• _Action item_: Report each line of the data that includes the word "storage".

• _Dataset entries_:
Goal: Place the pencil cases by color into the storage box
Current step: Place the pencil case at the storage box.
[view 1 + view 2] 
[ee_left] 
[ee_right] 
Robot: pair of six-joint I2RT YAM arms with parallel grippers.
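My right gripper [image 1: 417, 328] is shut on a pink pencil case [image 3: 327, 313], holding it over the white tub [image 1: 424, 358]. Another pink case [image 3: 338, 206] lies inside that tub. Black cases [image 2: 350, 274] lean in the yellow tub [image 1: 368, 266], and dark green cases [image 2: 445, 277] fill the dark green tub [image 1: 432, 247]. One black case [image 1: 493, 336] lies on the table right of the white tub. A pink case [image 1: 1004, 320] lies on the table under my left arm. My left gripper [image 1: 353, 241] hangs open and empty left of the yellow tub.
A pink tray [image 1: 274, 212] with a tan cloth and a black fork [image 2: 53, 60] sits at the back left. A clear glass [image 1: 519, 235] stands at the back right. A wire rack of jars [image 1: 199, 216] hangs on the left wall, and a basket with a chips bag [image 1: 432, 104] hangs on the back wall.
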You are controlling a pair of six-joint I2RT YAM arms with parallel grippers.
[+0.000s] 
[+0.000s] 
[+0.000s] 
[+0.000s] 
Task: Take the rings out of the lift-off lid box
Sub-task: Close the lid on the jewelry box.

• _The completed task_:
Goal: Place the pencil cases by color into the storage box
Current step: Place the pencil case at the storage box.

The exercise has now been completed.